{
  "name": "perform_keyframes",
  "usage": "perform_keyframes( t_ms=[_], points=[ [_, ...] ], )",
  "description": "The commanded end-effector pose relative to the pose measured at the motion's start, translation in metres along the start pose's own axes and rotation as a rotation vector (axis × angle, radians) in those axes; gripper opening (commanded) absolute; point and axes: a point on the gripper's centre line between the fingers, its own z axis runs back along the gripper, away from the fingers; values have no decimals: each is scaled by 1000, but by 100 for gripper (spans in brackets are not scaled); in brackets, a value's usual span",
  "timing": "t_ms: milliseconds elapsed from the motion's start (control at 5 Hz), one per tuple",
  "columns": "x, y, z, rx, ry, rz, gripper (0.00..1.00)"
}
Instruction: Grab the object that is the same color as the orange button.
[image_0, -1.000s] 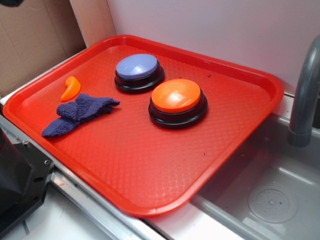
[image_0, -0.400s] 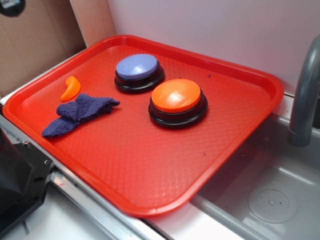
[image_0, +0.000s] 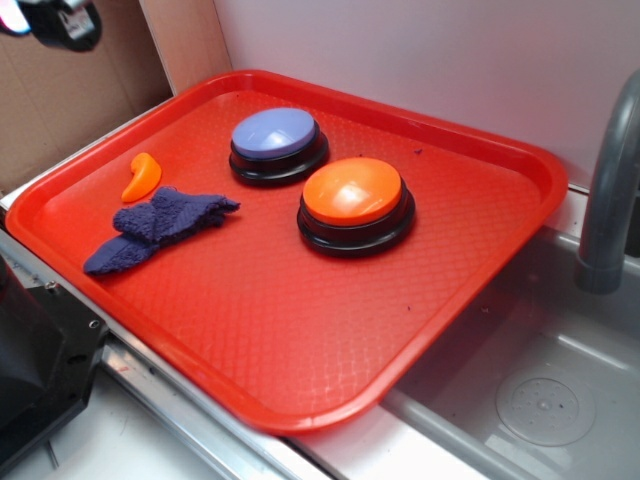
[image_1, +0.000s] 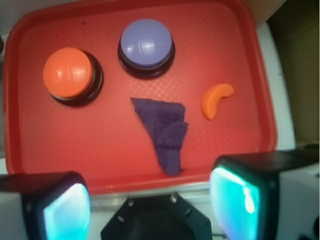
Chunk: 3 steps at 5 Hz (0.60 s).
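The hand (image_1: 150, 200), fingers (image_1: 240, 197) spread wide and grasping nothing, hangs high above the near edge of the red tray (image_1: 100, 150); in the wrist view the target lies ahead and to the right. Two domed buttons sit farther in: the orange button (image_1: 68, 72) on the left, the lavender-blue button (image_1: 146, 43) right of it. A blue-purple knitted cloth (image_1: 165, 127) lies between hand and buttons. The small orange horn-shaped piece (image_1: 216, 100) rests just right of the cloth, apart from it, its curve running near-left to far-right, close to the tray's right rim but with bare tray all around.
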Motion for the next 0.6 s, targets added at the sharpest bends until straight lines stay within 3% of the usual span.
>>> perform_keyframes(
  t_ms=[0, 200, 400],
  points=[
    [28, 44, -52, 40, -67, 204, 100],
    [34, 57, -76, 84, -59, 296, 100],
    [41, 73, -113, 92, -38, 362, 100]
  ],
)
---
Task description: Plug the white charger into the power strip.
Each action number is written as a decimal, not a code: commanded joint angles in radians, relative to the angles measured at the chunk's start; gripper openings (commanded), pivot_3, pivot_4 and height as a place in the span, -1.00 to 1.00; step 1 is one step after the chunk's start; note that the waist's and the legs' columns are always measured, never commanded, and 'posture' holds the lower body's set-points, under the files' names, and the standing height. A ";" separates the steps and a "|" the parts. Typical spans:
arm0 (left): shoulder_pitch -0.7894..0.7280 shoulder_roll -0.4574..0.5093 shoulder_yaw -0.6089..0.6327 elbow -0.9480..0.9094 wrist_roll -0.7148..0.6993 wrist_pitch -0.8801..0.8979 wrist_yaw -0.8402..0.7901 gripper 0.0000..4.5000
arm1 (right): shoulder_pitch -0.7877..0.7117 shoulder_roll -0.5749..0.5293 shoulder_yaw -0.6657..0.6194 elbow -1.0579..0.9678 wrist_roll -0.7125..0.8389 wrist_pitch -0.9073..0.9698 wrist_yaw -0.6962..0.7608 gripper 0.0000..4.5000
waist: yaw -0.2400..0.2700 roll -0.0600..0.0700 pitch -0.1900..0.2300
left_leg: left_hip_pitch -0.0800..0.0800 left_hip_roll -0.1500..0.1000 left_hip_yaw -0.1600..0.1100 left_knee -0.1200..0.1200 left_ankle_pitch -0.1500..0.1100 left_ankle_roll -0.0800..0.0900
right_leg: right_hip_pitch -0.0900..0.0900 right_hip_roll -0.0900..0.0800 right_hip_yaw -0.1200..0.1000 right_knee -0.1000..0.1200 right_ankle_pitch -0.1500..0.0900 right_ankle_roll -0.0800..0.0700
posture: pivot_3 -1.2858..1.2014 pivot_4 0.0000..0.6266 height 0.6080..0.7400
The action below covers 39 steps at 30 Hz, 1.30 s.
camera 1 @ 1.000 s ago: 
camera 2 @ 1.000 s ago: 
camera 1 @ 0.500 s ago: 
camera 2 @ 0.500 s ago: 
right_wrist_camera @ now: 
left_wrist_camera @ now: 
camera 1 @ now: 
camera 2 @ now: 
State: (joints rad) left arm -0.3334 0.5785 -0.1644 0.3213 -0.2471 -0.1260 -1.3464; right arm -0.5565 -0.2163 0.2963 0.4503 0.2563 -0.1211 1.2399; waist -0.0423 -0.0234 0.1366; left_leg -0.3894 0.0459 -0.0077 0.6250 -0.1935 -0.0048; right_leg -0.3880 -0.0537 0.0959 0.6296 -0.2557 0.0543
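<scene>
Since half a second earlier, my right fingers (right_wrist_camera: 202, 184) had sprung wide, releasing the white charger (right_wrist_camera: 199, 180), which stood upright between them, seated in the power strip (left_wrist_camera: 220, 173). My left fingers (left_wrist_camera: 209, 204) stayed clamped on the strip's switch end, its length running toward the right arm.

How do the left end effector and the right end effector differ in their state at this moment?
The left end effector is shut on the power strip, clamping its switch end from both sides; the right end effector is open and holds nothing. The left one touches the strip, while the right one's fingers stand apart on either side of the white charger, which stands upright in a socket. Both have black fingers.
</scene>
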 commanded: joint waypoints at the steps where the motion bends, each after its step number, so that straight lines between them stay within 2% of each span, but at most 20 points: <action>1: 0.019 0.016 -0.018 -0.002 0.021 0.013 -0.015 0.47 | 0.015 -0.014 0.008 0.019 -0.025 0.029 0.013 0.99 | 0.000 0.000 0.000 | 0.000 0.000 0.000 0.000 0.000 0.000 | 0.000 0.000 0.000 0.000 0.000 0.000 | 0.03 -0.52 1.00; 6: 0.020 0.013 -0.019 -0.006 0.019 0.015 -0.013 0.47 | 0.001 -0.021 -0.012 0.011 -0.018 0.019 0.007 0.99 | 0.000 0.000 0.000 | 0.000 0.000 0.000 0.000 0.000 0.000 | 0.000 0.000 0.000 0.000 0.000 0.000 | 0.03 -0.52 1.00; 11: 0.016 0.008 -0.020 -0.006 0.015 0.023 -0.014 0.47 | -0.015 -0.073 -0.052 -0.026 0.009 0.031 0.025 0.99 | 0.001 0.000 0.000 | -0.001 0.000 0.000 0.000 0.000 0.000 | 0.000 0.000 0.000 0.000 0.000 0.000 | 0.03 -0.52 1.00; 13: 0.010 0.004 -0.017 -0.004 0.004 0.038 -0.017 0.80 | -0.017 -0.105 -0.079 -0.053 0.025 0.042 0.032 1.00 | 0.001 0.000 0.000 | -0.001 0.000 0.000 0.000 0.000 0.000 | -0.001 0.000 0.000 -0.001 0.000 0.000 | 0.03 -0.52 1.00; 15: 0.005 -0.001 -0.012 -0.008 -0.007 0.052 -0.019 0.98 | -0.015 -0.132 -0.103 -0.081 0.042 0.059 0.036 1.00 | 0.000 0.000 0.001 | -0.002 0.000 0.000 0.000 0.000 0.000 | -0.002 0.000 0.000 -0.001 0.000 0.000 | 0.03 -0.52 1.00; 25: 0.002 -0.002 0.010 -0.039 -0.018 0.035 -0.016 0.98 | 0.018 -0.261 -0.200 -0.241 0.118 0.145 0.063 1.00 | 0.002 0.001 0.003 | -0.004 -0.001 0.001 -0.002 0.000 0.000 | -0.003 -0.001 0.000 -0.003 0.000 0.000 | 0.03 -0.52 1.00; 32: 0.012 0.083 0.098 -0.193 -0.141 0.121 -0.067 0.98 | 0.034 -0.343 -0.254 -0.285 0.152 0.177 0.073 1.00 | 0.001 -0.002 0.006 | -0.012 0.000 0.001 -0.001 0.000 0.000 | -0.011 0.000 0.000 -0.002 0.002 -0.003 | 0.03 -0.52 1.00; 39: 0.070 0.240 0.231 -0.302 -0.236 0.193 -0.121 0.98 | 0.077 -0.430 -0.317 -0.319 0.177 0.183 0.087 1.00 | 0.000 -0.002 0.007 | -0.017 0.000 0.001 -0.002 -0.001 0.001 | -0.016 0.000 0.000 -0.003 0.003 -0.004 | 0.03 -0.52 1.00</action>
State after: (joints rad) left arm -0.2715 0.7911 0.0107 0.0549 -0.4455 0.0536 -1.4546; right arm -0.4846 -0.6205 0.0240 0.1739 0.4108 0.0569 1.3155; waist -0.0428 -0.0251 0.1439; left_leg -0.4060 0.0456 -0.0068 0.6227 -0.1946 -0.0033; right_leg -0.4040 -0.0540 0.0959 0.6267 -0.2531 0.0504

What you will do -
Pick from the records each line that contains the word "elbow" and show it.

Written solution -
arm0 (left): shoulder_pitch -0.7894..0.7280 shoulder_roll -0.4574..0.5093 shoulder_yaw -0.6089..0.6327 elbow -0.9480..0.9094 wrist_roll -0.7148..0.6993 wrist_pitch -0.8801..0.8979 wrist_yaw -0.8402..0.7901 gripper 0.0000..4.5000
arm1 (right): shoulder_pitch -0.7877..0.7117 shoulder_roll -0.5749..0.5293 shoulder_yaw -0.6657..0.6194 elbow -1.0579..0.9678 wrist_roll -0.7125..0.8389 wrist_pitch -0.9073..0.9698 wrist_yaw -0.6962..0.7608 gripper 0.0000..4.5000

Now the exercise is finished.